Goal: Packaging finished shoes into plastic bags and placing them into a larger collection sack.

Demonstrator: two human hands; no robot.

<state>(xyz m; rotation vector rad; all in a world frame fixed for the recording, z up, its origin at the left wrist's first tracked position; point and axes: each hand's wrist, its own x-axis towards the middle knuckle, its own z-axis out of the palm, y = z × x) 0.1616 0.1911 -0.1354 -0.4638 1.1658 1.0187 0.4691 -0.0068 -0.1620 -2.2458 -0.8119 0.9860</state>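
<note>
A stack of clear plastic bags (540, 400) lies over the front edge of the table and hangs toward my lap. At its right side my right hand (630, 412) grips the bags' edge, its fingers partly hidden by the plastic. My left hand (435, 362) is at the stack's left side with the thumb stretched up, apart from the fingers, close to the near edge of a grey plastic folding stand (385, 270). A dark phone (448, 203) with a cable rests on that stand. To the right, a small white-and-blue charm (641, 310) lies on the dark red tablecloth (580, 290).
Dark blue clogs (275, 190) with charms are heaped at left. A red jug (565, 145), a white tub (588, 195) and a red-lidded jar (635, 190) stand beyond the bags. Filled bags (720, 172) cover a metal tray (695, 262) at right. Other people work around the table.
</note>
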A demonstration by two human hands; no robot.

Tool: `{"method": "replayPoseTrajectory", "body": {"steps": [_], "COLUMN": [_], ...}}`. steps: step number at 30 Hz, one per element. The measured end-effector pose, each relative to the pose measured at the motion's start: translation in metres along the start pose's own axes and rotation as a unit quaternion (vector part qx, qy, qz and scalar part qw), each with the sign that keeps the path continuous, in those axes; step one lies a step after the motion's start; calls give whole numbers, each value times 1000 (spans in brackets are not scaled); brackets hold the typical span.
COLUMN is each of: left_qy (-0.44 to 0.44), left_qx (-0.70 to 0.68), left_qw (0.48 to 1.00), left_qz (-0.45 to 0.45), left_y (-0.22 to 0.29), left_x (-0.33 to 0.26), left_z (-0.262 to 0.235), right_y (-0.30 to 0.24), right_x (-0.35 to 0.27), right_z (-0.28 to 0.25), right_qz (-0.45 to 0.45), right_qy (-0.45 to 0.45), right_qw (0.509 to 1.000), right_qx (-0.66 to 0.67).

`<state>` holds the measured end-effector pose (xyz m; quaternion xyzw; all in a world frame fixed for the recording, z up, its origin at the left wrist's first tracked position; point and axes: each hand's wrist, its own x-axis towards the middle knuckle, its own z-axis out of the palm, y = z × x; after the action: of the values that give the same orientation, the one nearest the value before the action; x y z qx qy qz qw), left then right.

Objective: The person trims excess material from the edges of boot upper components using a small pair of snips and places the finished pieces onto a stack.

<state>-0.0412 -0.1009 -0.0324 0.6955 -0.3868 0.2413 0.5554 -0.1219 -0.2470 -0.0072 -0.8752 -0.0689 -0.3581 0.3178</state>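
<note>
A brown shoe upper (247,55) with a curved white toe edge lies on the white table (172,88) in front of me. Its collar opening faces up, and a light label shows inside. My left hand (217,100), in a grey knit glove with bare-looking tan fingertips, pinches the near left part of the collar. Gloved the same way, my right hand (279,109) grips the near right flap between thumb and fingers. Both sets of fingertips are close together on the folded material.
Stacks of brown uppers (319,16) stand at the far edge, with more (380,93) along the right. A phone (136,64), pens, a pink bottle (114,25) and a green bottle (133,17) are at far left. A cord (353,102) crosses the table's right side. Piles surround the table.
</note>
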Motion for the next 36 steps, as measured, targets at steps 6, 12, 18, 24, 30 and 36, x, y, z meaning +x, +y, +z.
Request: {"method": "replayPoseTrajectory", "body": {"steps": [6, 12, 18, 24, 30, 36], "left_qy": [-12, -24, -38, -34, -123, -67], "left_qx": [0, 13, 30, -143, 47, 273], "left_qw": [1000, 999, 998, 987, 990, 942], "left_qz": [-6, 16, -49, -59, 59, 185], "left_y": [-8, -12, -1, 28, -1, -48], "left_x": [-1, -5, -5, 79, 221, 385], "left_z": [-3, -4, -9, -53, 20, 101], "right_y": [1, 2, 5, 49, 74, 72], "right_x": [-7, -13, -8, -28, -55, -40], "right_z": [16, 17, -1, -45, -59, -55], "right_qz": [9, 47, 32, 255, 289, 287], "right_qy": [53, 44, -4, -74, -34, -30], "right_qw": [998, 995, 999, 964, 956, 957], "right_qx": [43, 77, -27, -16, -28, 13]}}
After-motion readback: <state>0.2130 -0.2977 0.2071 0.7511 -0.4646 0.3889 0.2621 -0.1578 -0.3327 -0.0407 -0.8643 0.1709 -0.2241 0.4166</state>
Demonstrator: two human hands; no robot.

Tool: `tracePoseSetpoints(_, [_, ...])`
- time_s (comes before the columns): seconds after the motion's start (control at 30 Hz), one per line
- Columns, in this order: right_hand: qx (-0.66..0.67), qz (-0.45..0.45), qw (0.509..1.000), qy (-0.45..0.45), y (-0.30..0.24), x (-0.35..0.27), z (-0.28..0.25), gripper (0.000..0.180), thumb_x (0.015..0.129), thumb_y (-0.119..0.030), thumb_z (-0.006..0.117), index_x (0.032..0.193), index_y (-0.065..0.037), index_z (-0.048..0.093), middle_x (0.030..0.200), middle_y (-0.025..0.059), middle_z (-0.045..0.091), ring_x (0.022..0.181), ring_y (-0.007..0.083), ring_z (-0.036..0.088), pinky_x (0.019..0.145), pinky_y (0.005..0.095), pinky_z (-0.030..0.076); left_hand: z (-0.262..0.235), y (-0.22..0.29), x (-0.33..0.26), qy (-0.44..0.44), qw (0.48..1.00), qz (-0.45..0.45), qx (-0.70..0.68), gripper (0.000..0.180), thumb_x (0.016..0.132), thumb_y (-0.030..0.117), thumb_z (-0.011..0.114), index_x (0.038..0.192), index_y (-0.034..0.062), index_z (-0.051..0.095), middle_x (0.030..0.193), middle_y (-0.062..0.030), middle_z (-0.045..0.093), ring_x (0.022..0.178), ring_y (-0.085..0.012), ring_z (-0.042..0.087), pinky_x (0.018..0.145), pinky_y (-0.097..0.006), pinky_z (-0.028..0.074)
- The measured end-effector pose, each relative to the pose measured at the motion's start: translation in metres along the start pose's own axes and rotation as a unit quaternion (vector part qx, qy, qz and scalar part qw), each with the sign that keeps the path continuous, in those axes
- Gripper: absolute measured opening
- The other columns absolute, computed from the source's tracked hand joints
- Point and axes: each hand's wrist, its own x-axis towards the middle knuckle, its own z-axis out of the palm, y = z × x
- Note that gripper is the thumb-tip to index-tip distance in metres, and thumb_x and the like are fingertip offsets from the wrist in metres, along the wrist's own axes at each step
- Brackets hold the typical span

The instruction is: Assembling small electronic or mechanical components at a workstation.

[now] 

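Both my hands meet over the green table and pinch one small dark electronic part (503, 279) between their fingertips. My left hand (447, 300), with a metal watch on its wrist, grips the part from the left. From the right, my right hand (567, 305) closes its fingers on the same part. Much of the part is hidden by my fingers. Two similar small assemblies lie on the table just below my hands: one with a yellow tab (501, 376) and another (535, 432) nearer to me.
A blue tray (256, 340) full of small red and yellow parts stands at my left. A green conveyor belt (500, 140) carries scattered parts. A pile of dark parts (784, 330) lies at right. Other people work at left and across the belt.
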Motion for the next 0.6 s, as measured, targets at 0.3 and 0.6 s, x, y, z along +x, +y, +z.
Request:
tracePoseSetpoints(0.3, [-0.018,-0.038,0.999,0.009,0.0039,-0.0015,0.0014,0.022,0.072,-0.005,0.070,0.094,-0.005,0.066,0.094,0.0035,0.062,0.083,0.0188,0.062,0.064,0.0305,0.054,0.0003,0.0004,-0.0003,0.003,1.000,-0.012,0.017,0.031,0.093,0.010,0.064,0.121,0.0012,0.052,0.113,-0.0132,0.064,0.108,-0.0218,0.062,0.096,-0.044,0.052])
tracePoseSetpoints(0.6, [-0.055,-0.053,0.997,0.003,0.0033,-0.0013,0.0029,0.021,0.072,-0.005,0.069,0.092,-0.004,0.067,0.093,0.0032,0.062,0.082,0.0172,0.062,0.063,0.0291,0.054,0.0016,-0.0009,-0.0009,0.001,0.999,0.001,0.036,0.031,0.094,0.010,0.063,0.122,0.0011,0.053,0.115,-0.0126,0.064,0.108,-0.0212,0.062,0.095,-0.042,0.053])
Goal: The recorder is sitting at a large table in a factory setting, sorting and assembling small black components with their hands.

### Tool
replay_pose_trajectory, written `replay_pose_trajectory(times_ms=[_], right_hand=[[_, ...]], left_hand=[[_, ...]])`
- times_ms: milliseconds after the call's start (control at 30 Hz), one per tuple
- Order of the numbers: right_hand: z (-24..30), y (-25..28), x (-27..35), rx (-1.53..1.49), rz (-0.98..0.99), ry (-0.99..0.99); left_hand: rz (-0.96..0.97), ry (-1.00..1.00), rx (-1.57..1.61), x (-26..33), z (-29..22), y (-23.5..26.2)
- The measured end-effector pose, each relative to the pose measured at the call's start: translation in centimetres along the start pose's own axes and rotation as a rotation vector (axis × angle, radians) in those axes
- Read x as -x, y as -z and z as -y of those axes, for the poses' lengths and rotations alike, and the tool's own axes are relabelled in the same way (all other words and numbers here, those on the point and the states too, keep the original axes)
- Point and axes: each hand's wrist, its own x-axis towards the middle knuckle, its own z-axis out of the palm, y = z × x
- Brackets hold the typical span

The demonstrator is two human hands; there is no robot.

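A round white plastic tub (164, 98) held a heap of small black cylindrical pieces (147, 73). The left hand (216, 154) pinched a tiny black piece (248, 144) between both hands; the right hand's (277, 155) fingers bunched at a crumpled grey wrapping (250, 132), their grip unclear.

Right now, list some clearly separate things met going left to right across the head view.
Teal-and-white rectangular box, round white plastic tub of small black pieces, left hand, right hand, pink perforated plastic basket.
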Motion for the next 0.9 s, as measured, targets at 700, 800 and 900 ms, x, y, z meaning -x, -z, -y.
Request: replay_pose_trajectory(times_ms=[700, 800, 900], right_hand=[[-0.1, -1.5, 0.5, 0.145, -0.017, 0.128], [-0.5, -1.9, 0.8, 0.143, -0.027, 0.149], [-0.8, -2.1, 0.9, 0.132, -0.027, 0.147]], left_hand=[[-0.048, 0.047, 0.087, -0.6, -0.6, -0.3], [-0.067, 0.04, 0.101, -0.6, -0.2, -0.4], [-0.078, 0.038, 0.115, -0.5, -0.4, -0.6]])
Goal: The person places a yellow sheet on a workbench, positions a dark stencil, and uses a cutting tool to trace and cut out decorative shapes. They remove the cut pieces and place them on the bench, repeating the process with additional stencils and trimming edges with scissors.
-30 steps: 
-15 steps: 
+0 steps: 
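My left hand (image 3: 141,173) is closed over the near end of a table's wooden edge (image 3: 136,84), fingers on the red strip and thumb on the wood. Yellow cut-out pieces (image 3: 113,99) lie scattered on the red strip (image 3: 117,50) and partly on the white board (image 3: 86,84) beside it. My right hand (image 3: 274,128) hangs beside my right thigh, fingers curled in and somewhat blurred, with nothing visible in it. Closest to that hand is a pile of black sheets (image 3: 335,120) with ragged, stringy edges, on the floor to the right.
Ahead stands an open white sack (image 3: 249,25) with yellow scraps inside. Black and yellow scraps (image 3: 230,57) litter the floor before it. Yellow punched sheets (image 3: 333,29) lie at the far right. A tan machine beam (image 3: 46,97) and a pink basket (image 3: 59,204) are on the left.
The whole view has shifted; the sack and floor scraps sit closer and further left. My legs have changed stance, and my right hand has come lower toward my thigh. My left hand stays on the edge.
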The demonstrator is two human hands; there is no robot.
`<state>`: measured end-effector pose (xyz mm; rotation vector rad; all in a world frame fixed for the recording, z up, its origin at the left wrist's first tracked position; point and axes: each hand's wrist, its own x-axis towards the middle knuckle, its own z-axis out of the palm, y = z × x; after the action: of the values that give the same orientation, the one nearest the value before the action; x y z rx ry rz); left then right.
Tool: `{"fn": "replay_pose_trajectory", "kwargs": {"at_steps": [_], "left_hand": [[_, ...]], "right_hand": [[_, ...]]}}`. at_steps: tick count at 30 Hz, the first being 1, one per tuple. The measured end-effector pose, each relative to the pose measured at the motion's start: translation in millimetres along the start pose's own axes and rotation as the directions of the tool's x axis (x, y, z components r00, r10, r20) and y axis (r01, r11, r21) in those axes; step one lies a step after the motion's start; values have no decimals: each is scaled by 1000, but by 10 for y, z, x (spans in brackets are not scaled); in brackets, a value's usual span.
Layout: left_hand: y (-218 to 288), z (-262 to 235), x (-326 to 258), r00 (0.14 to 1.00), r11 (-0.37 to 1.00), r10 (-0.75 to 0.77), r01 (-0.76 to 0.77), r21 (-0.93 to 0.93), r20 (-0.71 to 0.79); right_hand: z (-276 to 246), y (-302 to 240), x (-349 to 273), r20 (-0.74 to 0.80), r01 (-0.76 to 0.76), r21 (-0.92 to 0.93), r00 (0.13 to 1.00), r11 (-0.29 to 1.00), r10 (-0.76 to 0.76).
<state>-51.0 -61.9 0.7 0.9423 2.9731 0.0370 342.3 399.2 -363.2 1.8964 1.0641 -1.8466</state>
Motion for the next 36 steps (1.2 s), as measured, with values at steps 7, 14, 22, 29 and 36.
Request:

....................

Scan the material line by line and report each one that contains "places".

Objective: The person trims excess material from the edges of boot upper components using a small pair of snips and places the finished pieces onto a stack.
Goal: The person places a yellow sheet on a workbench, positions a dark stencil, and uses a cutting tool to trace and cut out decorative shapes. They remove the cut pieces and place them on the bench, repeating the process with additional stencils and trimming edges with scissors.

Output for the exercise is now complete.